Early in the 20th century, the malign influences of Sigmund Freud in psychology and Arnold Schoenberg in music helped to usher in a generation of composers who had the notion that the infliction of pain was a necessary component of any art that could lay claim to serious substance. In the 1950s, when all three works on Friday’s program were composed, the aesthetic of what, from today’s vantage point, I am inclined to call the avant-derrière garde dominated Western concert music.
The domination was imposed in part by the influence of university music departments in the United States and of high-minded radio stations and specialized music festivals across Europe. To a large degree, however, it may be said that the stylistic norms then prevalent have been superseded by a much freer, more pluralistic range of creative thinking, to the benefit of audiences, and certainly of the health of music as a living art.

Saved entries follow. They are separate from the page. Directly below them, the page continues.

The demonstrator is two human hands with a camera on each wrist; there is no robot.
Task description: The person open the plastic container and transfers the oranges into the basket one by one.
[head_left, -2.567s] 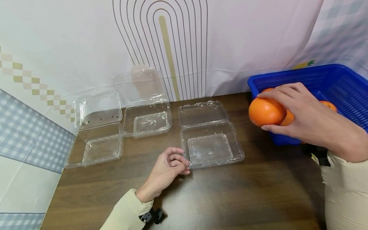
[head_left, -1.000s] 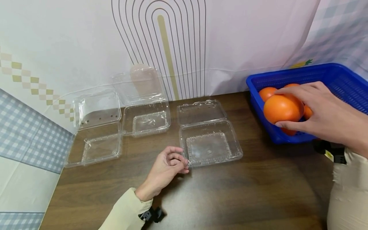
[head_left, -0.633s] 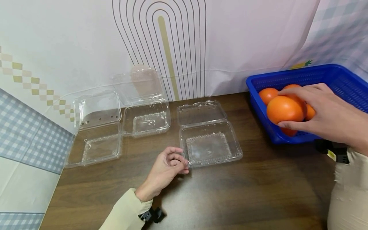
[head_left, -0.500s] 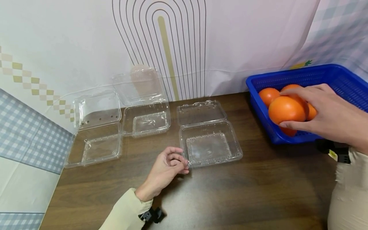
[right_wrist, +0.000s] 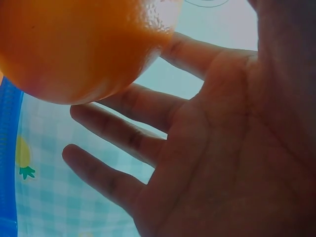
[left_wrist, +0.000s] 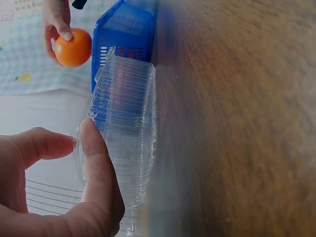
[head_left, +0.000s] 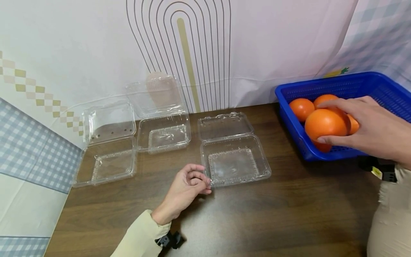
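Note:
My right hand (head_left: 375, 128) holds an orange (head_left: 325, 123) between thumb and fingers, above the blue basket (head_left: 305, 146). In the left wrist view that orange (left_wrist: 73, 48) hangs higher than the basket's rim, and in the right wrist view the little finger is off it. Several other oranges (head_left: 302, 109) lie in the basket's left end, partly hidden by the held one. My left hand (head_left: 184, 187) pinches the near left corner of an open clear plastic clamshell container (head_left: 232, 166); the left wrist view shows thumb and finger on its rim (left_wrist: 79, 153).
Two more open clear clamshells, one (head_left: 165, 134) at the back and one (head_left: 112, 164) at the left, stand on the brown wooden table (head_left: 244, 221). Behind them hangs a patterned cloth (head_left: 257, 46). The basket is close to the right of the nearest container.
My right hand has carried the orange rightward, from the basket's left edge to over its inside, and is still drifting right slightly. My left hand and the containers have stayed in place.

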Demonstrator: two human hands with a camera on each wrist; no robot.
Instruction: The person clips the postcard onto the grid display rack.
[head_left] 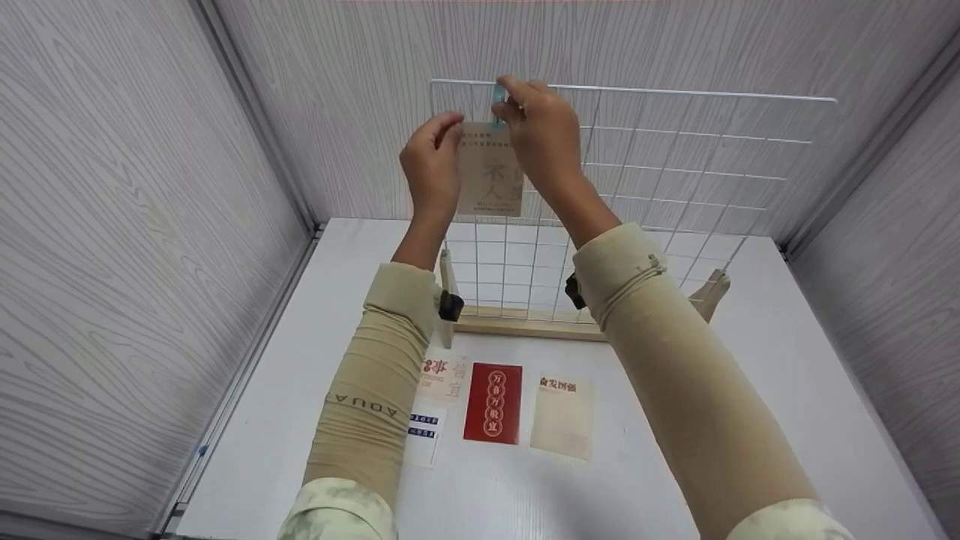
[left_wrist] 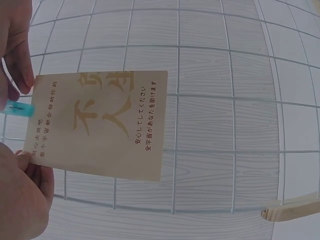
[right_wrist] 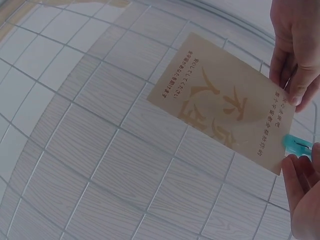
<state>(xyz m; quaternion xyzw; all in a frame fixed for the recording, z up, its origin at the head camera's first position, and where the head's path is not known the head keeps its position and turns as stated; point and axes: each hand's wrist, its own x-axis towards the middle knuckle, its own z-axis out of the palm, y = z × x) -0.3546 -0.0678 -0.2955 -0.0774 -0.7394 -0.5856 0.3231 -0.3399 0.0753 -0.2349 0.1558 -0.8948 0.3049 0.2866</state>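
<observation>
A beige card (head_left: 491,184) printed with Chinese and Japanese text hangs in front of the white wire grid, near its upper left. My left hand (head_left: 435,161) pinches the card's upper left corner between thumb and fingers, as the right wrist view also shows. A small teal clip (right_wrist: 297,145) sits at the card's top edge. My right hand (head_left: 547,131) pinches this clip near the grid's top bar. In the left wrist view the card (left_wrist: 100,125) appears turned sideways, with both hands at its top edge. The clip's inner grip on the bar is partly hidden by fingers.
The wire grid (head_left: 675,157) stands upright on a wooden base (head_left: 532,328) on a white table (head_left: 255,375). Nearer lie a red card (head_left: 493,403), a cream card (head_left: 562,416) and pale printed cards (head_left: 424,439) partly behind the left sleeve. Wood-patterned walls surround the table.
</observation>
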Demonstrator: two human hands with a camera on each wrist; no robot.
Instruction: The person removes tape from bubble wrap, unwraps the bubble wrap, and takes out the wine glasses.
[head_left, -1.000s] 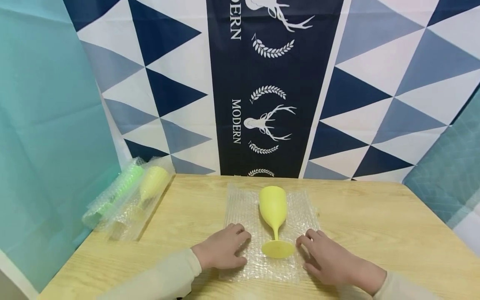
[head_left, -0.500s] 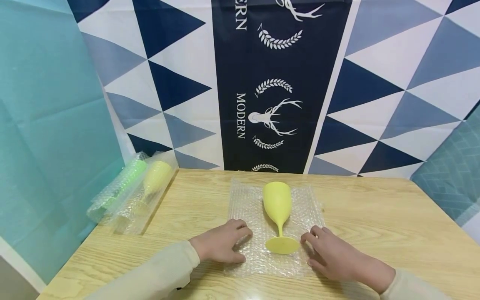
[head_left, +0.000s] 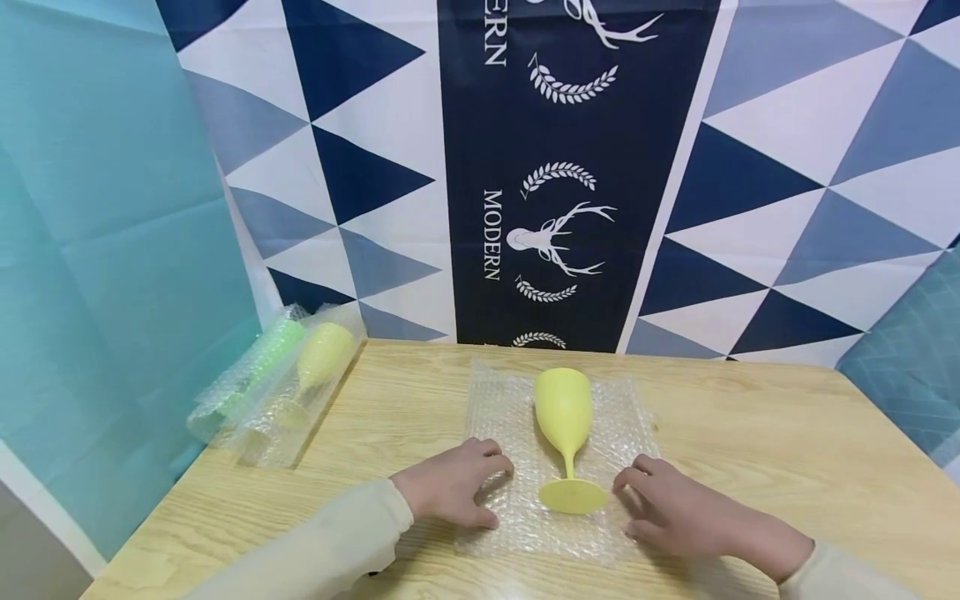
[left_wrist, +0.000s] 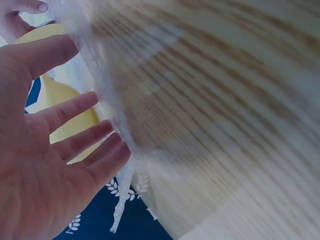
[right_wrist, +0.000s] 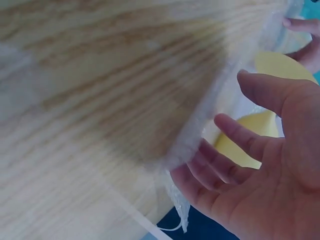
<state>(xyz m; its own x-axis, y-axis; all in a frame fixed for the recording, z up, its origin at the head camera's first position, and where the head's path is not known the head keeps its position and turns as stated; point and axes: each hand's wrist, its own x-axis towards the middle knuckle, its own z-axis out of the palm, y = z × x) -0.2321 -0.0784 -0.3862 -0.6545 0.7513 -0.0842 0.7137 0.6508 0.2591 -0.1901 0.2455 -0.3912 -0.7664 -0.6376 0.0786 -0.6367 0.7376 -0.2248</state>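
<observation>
A yellow plastic goblet (head_left: 564, 410) lies on its side on a sheet of bubble wrap (head_left: 501, 408), bowl toward the wall and round foot toward me. My left hand (head_left: 459, 485) rests at the sheet's left edge, its spread fingertips touching the plastic. On the opposite edge, my right hand (head_left: 678, 510) has loosely bent fingers at the wrap, close beside the goblet's foot. The left wrist view shows the wrap's edge (left_wrist: 107, 90) along the fingertips, with the goblet (left_wrist: 57, 92) behind the fingers. In the right wrist view, the fingers meet the wrap (right_wrist: 197, 125) likewise.
Two clear bubble-wrap bundles lie at the table's left edge, a green item (head_left: 262, 358) in one and a yellow goblet (head_left: 324, 354) in the other. The wooden table (head_left: 757, 425) ends at a patterned cloth (head_left: 555, 242) behind. A teal cloth (head_left: 127, 225) hangs at the left.
The head view has shifted, so the whole scene sits slightly farther right. Both hands stay at the wrap's edges, and the goblet keeps its place on the sheet.
</observation>
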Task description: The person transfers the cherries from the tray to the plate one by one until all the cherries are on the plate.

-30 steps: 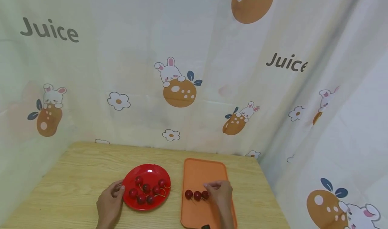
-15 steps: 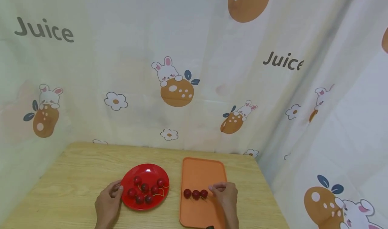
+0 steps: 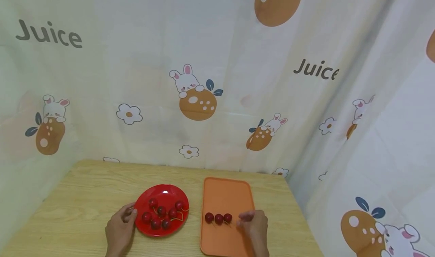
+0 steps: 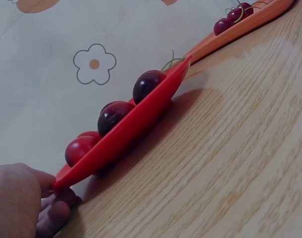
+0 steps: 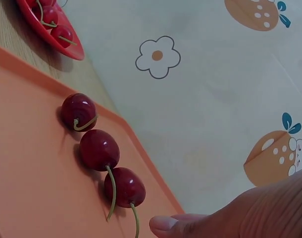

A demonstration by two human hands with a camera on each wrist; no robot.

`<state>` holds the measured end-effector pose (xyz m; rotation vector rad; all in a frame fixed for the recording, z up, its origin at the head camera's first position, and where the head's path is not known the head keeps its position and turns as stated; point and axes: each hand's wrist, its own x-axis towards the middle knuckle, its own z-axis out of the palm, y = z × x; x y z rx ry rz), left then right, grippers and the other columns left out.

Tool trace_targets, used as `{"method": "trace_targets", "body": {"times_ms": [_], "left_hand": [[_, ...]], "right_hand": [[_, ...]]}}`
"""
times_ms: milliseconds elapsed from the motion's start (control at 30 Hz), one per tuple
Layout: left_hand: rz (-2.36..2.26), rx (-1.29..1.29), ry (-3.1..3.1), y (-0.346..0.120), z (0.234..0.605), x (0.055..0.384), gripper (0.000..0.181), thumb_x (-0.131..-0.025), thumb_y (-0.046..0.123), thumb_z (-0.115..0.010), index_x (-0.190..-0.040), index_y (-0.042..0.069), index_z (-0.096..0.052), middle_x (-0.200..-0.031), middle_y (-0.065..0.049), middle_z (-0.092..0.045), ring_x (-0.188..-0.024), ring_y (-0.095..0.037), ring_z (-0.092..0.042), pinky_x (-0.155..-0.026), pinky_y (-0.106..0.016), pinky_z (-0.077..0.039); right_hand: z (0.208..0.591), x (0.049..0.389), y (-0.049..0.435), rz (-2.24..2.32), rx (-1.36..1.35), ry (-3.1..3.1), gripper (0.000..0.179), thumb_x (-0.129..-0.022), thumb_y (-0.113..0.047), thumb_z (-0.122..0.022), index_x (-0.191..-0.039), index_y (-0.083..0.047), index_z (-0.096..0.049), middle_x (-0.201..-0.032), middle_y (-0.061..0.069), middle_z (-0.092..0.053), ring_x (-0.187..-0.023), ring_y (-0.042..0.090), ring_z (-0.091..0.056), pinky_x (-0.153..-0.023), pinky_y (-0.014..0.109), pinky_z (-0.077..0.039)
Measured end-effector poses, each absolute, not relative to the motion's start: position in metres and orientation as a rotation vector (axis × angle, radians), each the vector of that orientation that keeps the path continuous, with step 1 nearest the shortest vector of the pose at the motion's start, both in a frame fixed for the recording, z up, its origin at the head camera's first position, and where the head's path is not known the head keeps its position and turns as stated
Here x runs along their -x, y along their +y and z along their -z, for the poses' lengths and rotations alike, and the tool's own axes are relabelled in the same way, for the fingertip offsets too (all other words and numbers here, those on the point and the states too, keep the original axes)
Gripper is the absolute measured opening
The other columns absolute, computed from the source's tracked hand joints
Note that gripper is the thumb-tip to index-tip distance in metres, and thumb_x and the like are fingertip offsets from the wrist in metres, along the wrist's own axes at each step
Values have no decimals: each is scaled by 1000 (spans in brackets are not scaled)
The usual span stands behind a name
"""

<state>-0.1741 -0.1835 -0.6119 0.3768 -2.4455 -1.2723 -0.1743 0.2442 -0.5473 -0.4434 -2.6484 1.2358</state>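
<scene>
My left hand [image 3: 119, 228] pinches the near-left rim of a red plate [image 3: 176, 228], thumb on top and fingers underneath in the left wrist view. Several dark red cherries [image 3: 155, 223] with green stems lie on the plate. On an orange tray [image 3: 227, 191] three more cherries [image 3: 219, 219] sit in a row, close together. Just right of that row is my right hand [image 3: 256, 228], low over the tray with nothing visible in its grasp. The right wrist view shows its thumb [image 5: 163, 223] beside the nearest cherry's stem [image 5: 135, 218], apart from it.
The wooden table [image 3: 102, 181] carries both plate and tray, with a narrow strip of wood between them. A printed curtain [image 3: 149, 79] with rabbits and flowers hangs behind the table and along its sides.
My right hand has drawn back rightward from the cherry at the right end of the row, which now shows fully. The left hand stays on the plate. The head view has shifted slightly.
</scene>
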Motion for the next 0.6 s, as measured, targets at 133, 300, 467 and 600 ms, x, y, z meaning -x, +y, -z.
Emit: {"method": "trace_targets", "body": {"times_ms": [133,300,467,600], "left_hand": [[1282,-378,-2453,-184,611,174,34,-107,16,-69,-138,3,-72,-122,-22,-81,-87,-22,-79,-84,-38,-50],[1272,-392,-2460,-184,610,175,34,-107,16,-69,-138,3,-72,-122,-22,-81,-87,-24,-79,-82,-36,-50],[1282,-395,-2454,-183,610,174,34,-107,15,-69,-138,3,-72,-122,-23,-80,-88,-25,-79,-84,-39,-50],[1289,-399,-2458,-183,609,175,34,-107,16,-69,-138,4,-72,-122,-22,-81,-87,-22,-79,-84,-37,-49]], "right_hand": [[550,174,244,-1237,481,-2662,20,-73,10,-93,-85,-2,-83,-79,9,-81,-72,18,-73,-78,45,-60],[554,175,243,-1250,510,-2688,19,-72,10,-93,-83,-3,-83,-77,8,-80,-73,18,-73,-77,42,-59],[559,175,241,-1256,532,-2723,20,-72,10,-93,-81,-3,-82,-77,8,-81,-80,24,-75,-86,51,-58],[562,177,240,-1248,596,-2750,19,-74,10,-92,-80,-5,-82,-78,6,-80,-83,25,-75,-90,54,-57]]}}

But the program of “Delirious Serialists” put together by the orchestra’s co-artistic directors, Julia Tai and Jeremy Jolley, was savvy enough to include two pieces — Bruno Maderna’s Serenata No. 2 and Luigi Nono’s “Polifonica-Monodia-Ritmica” — that largely transcended the austere aesthetic of their period. For the Italian component of the then-modernistic movement was far more open to admission into its music of lyricism, charm, and — yes! — even beauty than were its counterparts in other countries. The Italian manner typified by those composers was neatly summed up by one commentator, Henri Pousseur, as characterized by “an extroverted good humor, sensual rather then sentimental.”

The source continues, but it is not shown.